Since then, Nottingham has worked hard to build its program around “experiential learning” – as well as internships that can help students to find companies that might sponsor them for visas or that might be able to hire them in other parts of the world. Businesses close to Nottingham include Boots, which has merged with the pharmacy chain Walgreens in the U.S.

“Overall the MBAs are a saturated market – and it’s a global market. There are very sophisticated consumers for this market. So they know what they want and they know it’s everywhere.
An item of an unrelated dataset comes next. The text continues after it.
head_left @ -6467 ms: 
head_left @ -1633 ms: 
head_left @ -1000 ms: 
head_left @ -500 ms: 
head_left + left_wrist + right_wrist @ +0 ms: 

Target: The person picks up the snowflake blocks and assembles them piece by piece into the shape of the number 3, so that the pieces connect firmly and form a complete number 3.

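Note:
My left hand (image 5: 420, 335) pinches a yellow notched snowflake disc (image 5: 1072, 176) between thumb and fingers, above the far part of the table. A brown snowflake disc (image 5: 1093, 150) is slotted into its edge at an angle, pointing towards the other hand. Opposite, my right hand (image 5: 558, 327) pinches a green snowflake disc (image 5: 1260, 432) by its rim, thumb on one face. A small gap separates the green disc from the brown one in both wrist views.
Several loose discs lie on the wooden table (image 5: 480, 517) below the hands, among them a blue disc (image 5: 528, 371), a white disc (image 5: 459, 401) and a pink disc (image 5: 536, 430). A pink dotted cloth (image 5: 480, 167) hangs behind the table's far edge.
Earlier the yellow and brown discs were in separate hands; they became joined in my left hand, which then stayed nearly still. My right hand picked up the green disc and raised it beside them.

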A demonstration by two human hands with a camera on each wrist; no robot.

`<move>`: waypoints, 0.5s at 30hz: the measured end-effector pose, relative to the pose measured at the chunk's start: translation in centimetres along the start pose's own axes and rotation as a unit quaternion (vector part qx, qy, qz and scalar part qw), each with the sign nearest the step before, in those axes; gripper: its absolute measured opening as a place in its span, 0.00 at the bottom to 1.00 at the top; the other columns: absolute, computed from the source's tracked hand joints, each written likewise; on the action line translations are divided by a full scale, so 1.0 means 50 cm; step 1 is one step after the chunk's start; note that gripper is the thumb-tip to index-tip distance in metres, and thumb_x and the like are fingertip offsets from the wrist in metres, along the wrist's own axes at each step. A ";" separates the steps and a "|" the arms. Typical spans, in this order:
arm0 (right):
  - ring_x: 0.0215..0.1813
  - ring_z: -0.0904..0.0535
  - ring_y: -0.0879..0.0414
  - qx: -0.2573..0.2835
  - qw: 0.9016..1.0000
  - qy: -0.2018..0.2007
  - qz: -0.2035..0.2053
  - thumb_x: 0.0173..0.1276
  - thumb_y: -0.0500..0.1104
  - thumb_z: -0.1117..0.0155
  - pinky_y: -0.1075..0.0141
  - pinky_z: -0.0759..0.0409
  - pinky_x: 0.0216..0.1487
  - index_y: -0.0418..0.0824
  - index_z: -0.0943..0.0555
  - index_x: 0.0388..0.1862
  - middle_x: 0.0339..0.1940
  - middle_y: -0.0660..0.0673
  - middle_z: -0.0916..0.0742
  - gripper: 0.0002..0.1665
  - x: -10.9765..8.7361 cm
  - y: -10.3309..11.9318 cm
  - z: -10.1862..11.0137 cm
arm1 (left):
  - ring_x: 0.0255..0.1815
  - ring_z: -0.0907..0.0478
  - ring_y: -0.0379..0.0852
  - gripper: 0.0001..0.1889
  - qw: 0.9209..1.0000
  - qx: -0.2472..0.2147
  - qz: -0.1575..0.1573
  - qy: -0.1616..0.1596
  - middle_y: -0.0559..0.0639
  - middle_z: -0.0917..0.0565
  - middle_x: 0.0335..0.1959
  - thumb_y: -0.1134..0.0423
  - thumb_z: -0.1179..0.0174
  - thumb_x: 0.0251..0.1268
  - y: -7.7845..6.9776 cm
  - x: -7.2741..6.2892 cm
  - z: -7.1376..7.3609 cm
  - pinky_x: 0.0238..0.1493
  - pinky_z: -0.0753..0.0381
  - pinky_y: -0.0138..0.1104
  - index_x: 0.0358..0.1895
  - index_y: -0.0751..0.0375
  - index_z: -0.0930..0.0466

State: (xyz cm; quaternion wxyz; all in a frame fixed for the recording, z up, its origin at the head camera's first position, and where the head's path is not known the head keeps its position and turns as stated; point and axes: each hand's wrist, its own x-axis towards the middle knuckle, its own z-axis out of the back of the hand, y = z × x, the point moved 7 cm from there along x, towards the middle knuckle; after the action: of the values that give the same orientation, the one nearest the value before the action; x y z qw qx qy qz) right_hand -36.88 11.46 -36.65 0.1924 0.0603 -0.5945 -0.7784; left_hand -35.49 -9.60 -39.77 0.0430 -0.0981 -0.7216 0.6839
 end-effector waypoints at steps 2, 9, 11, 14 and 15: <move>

So they are looking for differentiators and value,” Yazdani adds.

Speaking of value: at a price of £15,900 – or around $21,100 at today’s exchange rates – the Nottingham program’s tuition for 2018-19 is a little under half what most students at U.S. business schools end up paying.

Today, there are over 5,000 students in its various business degree programs.

Nottingham’s administration said that their pivot could possibly help U.S. schools.

“My guess is that’s probably happening now in the states and that the universities [there] will be going through the same trajectories,” said Nottingham Business School lecturer Phil Considine.

“We’re kind of five years ahead of them.”

In Nottingham’s atrium, banners are strung from the rafters welcoming international students – who start classes today.

Walking to the second floor, you can look out across all of the East Midlands, including the beginning of Sherwood Forest – which might be a lesson for U.S. business schools that could be distracted by the trees.